Once we run this, we should see the sample metadata as a list of strings, and the file object as the second element in the tuple.

nextflow run main.nf
Sample Tokenize Output
 N E X T F L O W   ~  version 24.10.4

Launching `main.nf` [gigantic_gauss] DSL2 - revision: a39baabb57

[[sampleA, rep1, normal, R1, 001], /workspaces/training/side-quests/working_with_files/data/sampleA_rep1_normal_R1_001.fastq.gz]
[[sampleA, rep1, normal, R2, 001], /workspaces/training/side-quests/working_with_files/data/sampleA_rep1_normal_R2_001.fastq.gz]
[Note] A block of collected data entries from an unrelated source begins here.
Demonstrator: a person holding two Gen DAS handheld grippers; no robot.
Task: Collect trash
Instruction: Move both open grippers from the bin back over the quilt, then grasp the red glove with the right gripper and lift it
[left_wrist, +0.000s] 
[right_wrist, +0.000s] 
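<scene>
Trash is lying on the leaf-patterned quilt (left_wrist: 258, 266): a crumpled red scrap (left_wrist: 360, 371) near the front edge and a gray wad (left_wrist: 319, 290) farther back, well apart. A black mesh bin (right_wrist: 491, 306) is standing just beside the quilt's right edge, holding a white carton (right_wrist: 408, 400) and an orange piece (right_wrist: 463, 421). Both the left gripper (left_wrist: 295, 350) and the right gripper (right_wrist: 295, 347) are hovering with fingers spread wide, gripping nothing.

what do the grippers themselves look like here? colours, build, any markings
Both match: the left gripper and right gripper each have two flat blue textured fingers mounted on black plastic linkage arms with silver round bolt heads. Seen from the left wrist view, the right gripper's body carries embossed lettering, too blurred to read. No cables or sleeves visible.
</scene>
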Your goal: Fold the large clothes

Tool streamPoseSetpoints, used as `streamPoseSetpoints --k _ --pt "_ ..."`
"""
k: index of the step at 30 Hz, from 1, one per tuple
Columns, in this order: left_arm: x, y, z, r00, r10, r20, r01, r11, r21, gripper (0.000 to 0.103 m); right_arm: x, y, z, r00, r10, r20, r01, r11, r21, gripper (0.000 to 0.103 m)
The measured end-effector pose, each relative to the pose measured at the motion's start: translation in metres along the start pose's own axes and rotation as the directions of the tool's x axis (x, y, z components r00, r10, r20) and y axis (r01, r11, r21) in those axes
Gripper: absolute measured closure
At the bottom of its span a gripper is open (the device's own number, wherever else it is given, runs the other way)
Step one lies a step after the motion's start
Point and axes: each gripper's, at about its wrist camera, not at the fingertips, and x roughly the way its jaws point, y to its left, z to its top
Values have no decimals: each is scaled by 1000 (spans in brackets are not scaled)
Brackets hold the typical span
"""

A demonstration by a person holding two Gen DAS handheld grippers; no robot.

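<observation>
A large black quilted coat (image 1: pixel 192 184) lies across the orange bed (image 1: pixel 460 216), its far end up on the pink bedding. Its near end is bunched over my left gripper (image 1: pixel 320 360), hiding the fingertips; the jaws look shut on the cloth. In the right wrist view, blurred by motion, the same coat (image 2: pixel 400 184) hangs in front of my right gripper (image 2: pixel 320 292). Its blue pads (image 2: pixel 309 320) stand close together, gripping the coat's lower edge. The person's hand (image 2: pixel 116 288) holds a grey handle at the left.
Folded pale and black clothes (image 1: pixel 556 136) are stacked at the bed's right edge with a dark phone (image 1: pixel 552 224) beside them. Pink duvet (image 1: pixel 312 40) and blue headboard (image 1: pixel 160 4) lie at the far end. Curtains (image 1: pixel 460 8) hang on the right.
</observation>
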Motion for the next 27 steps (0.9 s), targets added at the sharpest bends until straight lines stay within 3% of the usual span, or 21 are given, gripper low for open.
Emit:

Success! We've broken down our sample information from a single string into a list of strings. We can now handle each part of the sample information separately.

3.3. Flattening the metadata

Remember, when using a channel in a process the input is generally a flat tuple. Therefore, it's easier if the input channel is flat instead of the nested structure we have here. Therefore we want to flatten our structure from [[sampleA, rep1, normal, R2, 001], file] to [sampleA, rep1, normal, R2, file].

We can extract the metadata from the filename and create a flat tuple structure in a single map operation.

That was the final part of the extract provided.